She scooted over to the corner of the bed, wrapping his coat more closely around her, pulling the threadbare blanket over her as well. She was hungry, a notion that horrified her. When her nephew had died in a car accident she hadn’t been able to eat for days—the very sight of food had made her nauseous. But now, even after seeing Sylvia’s brutalized body, she was famished. Part of the survival instinct, she supposed. It didn’t make her feel any less crass, but there it was. She wanted to survive, and she needed her strength to do it. And to be strong, she needed to eat. It was that simple.

Where the hell was he? At least he’d left her the light. She would have been screaming and climbing the walls if she’d awoken alone to total darkness.

He was right, she wasn’t the sort to be crippled by complexes. She’d actually thought she’d gotten over it years ago. She had no problem with familiar places, elevators or dark basements.
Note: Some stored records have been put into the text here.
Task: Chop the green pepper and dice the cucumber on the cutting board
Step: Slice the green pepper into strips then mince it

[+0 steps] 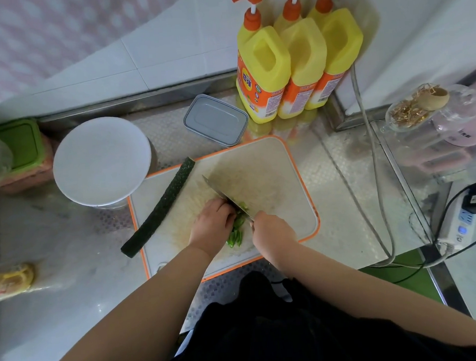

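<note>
Counter: patterned steel counter [342, 156], white tiled wall behind; 3 yellow pump bottles [296, 63] at back.
Board: orange-rimmed cutting board [272, 161] laid on counter.
Left hand [210, 224]: fingers curled, pressed on green pepper [236, 228].
Right hand [272, 228]: closed round knife [223, 195] handle.
Cucumber [160, 207]: whole, at board's left edge.
Pepper: strips at board's near centre, under blade.

The far-right half of the cutting board [272, 161], toward two o'clock of the knife [221, 194], lay bare, as did the steel counter [345, 201] at three o'clock. At nine o'clock the cucumber [160, 207] lay diagonally across the board's left edge, with a white plate [101, 159] overlapping the board's corner at ten o'clock. Toward twelve o'clock a shallow tin [215, 120] and three yellow bottles [293, 63] blocked the back.
</note>
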Demonstrator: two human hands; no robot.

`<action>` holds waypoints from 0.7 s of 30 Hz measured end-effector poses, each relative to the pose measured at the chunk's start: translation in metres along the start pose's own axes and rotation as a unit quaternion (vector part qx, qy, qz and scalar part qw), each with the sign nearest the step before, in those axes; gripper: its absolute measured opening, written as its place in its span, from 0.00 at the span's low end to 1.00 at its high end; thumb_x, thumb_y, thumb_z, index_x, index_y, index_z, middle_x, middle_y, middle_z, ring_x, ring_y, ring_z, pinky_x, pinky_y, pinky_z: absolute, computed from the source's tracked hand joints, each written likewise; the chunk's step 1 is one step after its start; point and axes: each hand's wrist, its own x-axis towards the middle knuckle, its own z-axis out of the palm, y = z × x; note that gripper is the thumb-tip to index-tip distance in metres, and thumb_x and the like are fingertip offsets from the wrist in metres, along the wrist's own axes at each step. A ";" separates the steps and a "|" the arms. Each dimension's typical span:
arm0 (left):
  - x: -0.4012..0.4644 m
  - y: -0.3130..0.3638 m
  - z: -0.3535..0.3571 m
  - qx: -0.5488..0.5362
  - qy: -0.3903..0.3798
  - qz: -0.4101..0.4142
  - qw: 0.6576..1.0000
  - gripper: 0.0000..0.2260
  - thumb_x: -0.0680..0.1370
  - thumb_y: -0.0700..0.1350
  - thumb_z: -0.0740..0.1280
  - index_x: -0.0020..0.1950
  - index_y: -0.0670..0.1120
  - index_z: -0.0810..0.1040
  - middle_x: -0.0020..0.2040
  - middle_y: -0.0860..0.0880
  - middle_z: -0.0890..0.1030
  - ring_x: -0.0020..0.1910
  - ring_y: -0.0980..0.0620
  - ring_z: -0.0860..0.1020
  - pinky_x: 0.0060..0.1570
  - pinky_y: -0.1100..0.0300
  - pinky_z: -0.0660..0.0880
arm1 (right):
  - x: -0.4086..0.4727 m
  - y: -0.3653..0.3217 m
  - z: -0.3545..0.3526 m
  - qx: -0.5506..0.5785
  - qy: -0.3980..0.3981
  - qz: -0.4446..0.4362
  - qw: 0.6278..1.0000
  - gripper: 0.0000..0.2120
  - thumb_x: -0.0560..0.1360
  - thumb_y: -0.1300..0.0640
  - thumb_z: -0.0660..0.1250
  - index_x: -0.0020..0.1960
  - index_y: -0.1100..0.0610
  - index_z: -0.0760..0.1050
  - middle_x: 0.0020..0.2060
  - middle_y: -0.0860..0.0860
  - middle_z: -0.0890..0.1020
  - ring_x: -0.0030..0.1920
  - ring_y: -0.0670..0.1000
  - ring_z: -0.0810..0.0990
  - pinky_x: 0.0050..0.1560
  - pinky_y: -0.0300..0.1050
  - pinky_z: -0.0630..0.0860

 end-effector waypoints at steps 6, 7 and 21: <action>-0.003 -0.001 -0.003 -0.006 0.032 0.031 0.999 0.12 0.77 0.48 0.61 0.42 0.43 0.82 0.44 0.49 0.80 0.47 0.52 0.72 0.42 0.58 0.74 | 0.012 0.014 -0.012 0.093 -0.028 0.010 0.995 0.18 0.81 0.50 0.57 0.57 0.63 0.74 0.52 0.60 0.80 0.55 0.61 0.77 0.51 0.48 0.73; -0.004 -0.001 -0.004 -0.013 0.036 0.025 0.999 0.12 0.77 0.48 0.61 0.43 0.43 0.81 0.44 0.49 0.79 0.47 0.52 0.72 0.42 0.59 0.73 | 0.012 0.017 -0.014 0.111 -0.031 0.012 0.993 0.18 0.81 0.49 0.57 0.57 0.63 0.74 0.52 0.61 0.80 0.55 0.61 0.78 0.51 0.48 0.73; -0.005 0.001 -0.005 0.009 0.029 0.006 1.000 0.03 0.72 0.38 0.73 0.44 0.42 0.81 0.44 0.47 0.80 0.44 0.45 0.78 0.41 0.58 0.75 | -0.015 0.010 -0.008 -0.012 0.037 -0.036 0.999 0.12 0.82 0.53 0.53 0.53 0.59 0.70 0.44 0.55 0.81 0.45 0.57 0.80 0.37 0.46 0.69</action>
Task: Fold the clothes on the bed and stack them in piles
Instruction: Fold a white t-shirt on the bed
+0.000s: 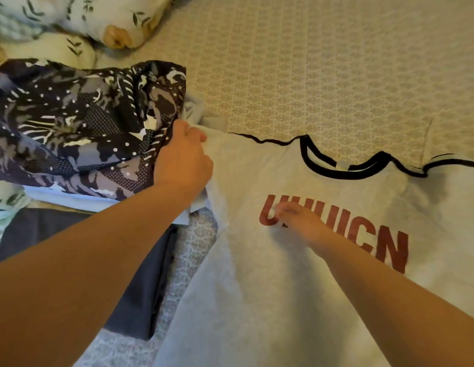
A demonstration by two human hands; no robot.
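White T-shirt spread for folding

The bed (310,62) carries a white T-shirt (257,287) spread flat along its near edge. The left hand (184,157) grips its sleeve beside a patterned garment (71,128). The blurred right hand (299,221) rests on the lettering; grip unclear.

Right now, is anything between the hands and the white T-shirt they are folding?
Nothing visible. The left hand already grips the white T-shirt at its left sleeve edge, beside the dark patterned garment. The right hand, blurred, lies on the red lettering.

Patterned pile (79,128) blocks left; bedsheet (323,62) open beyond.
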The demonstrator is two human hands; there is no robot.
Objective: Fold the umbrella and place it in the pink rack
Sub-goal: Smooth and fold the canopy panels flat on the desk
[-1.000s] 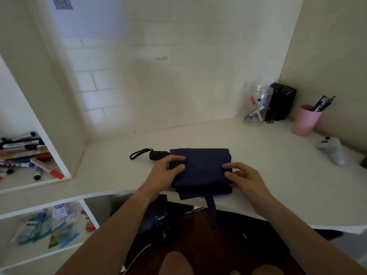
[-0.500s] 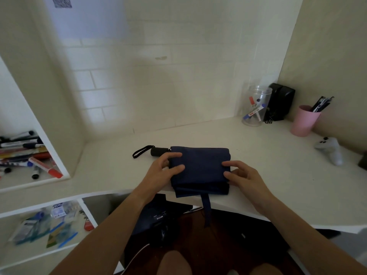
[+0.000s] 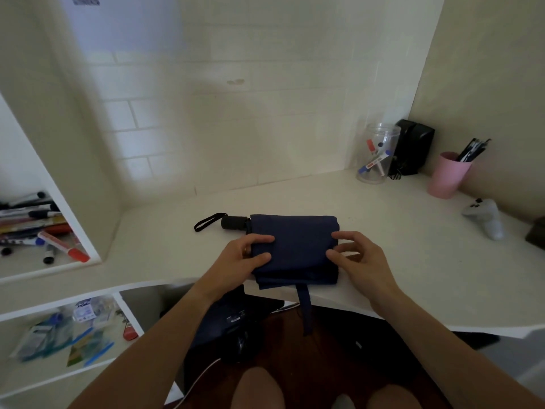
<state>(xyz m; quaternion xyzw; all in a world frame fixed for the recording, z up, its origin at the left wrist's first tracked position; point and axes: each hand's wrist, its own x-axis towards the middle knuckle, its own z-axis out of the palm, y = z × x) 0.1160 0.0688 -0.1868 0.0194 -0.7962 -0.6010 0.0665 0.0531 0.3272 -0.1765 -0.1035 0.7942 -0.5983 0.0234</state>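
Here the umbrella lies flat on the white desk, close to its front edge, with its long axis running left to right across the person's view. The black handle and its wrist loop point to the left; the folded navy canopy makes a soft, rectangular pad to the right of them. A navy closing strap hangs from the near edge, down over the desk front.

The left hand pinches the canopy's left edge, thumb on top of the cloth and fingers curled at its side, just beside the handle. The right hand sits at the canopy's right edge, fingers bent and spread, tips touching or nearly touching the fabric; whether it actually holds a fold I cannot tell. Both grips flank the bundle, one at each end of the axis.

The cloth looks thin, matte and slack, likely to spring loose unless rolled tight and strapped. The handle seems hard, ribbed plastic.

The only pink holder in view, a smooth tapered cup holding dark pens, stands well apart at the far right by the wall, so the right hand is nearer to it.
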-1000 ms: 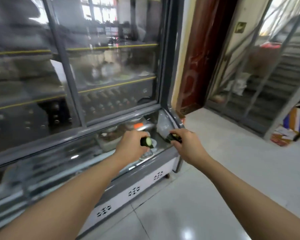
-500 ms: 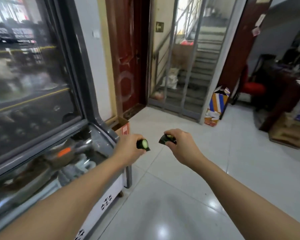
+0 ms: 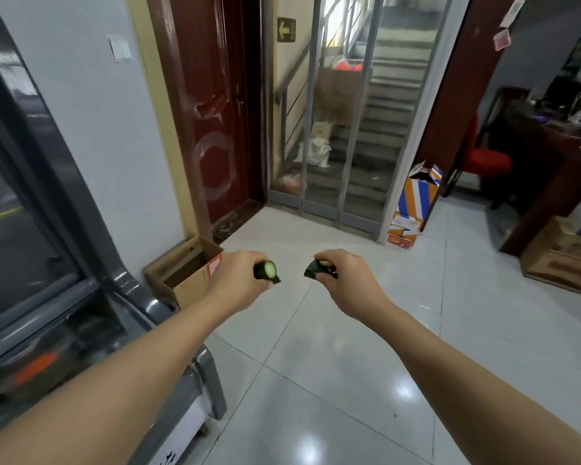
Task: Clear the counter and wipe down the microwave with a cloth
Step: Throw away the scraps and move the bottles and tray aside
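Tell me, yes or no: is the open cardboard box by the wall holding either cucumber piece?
No, the left hand and right hand each hold a cucumber piece above the floor.

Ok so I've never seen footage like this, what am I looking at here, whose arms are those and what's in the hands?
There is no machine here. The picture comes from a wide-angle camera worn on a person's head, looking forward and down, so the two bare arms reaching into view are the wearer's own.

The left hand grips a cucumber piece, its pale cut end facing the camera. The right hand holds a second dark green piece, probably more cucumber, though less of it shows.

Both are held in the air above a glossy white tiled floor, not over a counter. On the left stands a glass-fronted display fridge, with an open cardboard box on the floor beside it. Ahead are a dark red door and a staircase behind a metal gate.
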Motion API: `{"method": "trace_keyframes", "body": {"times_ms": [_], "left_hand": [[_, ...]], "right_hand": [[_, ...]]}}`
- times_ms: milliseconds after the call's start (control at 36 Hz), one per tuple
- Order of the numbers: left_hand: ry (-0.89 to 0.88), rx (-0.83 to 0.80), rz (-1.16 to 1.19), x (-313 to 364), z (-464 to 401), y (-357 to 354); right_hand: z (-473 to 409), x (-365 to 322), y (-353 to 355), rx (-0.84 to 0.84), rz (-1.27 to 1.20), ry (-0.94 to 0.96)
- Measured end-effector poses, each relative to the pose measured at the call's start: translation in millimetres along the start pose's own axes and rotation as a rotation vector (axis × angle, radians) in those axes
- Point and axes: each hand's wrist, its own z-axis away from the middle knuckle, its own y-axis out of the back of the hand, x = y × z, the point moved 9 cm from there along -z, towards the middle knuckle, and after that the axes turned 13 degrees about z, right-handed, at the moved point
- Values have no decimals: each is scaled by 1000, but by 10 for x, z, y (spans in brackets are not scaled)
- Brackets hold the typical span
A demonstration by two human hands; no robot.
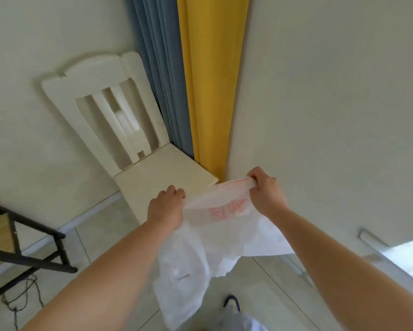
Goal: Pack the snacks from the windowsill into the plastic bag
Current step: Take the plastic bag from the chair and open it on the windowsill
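A thin white plastic bag (207, 247) with red print hangs in front of me, stretched between both hands. My left hand (166, 207) grips the bag's left upper edge with closed fingers. My right hand (265, 189) pinches the right upper edge, bunched into a twist, close to the wall. The bag's body droops down toward the floor. No snacks and no windowsill are in view.
A white wooden chair (153, 173) stands against the wall just beyond my hands. Blue and yellow curtains (195, 91) hang behind it. A dark metal frame (33, 249) with cables below sits at the lower left. A bright opening (408, 259) shows at the lower right.
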Motion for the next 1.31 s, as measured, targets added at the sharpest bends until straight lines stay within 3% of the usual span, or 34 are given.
{"method": "trace_keyframes", "body": {"times_ms": [83, 139, 222, 306, 444, 556, 611, 694, 750, 889, 1000, 1111, 1306], "left_hand": [[46, -77, -86, -12, 91, -174], [-37, -170, 12, 236, 182, -331], [-274, -314, 172, 865, 369, -561], [-451, -320, 121, 1368, 542, -678], [-309, -417, 105, 1723, 738, -959], [-271, -320, 325, 2168, 958, -980], [-290, -197, 474, 2462, 1157, -876], [-450, 11, 764, 2883, 1587, -724], [-548, 31, 826, 3124, 1861, -825], [-439, -169, 660, 3545, 2142, -1523], [-441, -240, 612, 4032, 2379, -1808], [-473, -202, 671, 4600, 2635, -1846], [-538, -58, 919, 5349, 2902, -1575]], "right_hand": [[353, 118, -49, -105, 365, 69], [620, 203, -124, -156, 486, 85], [971, 375, -101, -111, 369, 2], [1267, 575, -3, -47, 240, -76], [1782, 1177, 158, -54, 402, -197], [2331, 1942, 146, -119, 589, -435], [2620, 2234, 255, -9, 500, -573], [3059, 2517, 542, 378, 291, -698], [3359, 2751, 586, 493, 221, -746], [4141, 3639, 243, 152, 180, -981], [4609, 4159, 441, 253, -17, -1085], [4886, 4519, 712, 405, -258, -1154], [5099, 4864, 1079, 509, -306, -1150]]}}
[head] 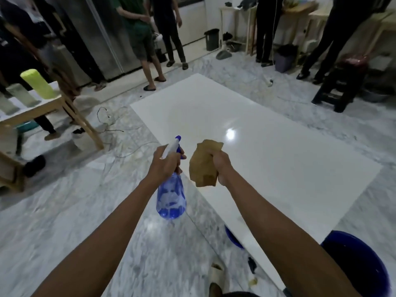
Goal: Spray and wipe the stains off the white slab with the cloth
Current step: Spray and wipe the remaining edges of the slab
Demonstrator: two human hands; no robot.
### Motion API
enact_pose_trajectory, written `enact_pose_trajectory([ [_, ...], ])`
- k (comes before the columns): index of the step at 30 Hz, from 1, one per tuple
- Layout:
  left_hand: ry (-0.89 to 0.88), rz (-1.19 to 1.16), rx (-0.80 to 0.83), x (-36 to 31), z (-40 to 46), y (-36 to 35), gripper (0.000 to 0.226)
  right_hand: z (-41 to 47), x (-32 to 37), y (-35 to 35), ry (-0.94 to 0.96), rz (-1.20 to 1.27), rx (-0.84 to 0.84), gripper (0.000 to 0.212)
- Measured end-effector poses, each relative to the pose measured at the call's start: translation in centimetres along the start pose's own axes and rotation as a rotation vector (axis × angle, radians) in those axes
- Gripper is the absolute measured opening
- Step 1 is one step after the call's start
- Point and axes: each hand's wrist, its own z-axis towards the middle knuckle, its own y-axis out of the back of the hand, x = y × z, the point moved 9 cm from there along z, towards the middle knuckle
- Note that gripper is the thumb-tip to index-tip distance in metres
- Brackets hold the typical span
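Note:
A large glossy white slab lies flat on the marble floor, running from the lower right to the upper middle. No stain shows on it from here; a light glints near its centre. My left hand grips the neck of a blue spray bottle, its white nozzle pointing up and away over the slab's left edge. My right hand holds a crumpled tan cloth in the air above the slab's near part.
Several people stand at the far side and right. A wooden table with a yellow-green roll stands left, loose cables beside it. A dark stool is at right, blue basins at lower right, bins at the back.

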Motion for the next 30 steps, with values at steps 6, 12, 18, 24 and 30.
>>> enact_pose_trajectory([
  [6,-0.119,0.105,0.117,1.0,7.0,-2.7,0.018,3.7,-1.7,1.3,-0.073,0.134,-0.182,0.033],
  [12,-0.266,0.071,0.38,2.7,10.1,-10.4,0.017,3.2,-7.1,6.2,-0.122,0.175,-0.387,0.037],
  [18,-0.414,-0.067,0.659,3.8,8.0,-16.4,0.023,-2.9,-12.0,10.9,-0.074,0.273,-0.706,0.027],
  [24,-0.472,-0.158,0.826,5.0,6.2,-21.3,0.02,-8.3,-12.1,15.4,0.076,0.102,-0.994,0.023],
  [30,-0.433,-0.191,0.779,6.3,5.8,-24.7,0.023,-8.9,-12.0,19.6,0.019,-0.21,-0.996,0.038],
])
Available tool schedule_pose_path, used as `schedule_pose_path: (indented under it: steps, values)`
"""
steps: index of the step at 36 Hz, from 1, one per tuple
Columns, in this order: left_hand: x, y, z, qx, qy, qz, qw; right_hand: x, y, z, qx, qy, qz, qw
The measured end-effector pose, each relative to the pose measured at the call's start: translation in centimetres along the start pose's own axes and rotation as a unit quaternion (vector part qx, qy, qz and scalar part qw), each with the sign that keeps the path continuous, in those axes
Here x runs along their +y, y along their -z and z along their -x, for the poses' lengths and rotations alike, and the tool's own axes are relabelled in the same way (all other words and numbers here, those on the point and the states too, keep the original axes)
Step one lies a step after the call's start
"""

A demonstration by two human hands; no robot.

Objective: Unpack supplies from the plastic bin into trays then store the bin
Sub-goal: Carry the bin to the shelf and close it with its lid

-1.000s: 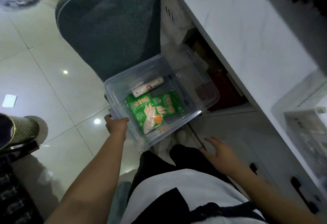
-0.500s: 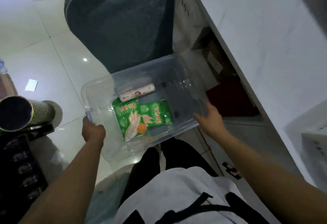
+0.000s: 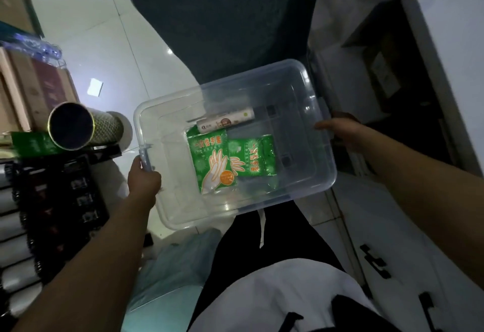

It had been her fault in the first place. She’d been eight years old, tagging after her older brothers, always trying to do what the older kids did, refusing to realize her own limitations. The mines were off-limits, even to the older boys, but no self-respecting teenager would pay attention to danger warnings. They would, however, stop at bringing their younger sister on such a risky adventure, so her only choice was to sneak after them. One wrong turn too many, and she’d lost them in the warren of passageways deep below the ground.

They hadn’t known she’d followed them, and no one realized she was missing for hours. Her flashlight had given out, and she’d been trapped in the darkness, in the middle of Miller’s Mountain, while time lost its meaning and monsters crawled at her from every corner. By the time the search party found her she’d been in the dark for nineteen hours, and she didn’t speak for two weeks after the ordeal.

Her father used to joke that after that she never stopped talking. She had a sensible family who carted her straight off to the best therapists, and by the time she was twelve she no longer had to sleep with a light on. By the time she was fifteen she could go down into the basement again, and by the time she left for college she thought she’d put it all behind her. Until last night.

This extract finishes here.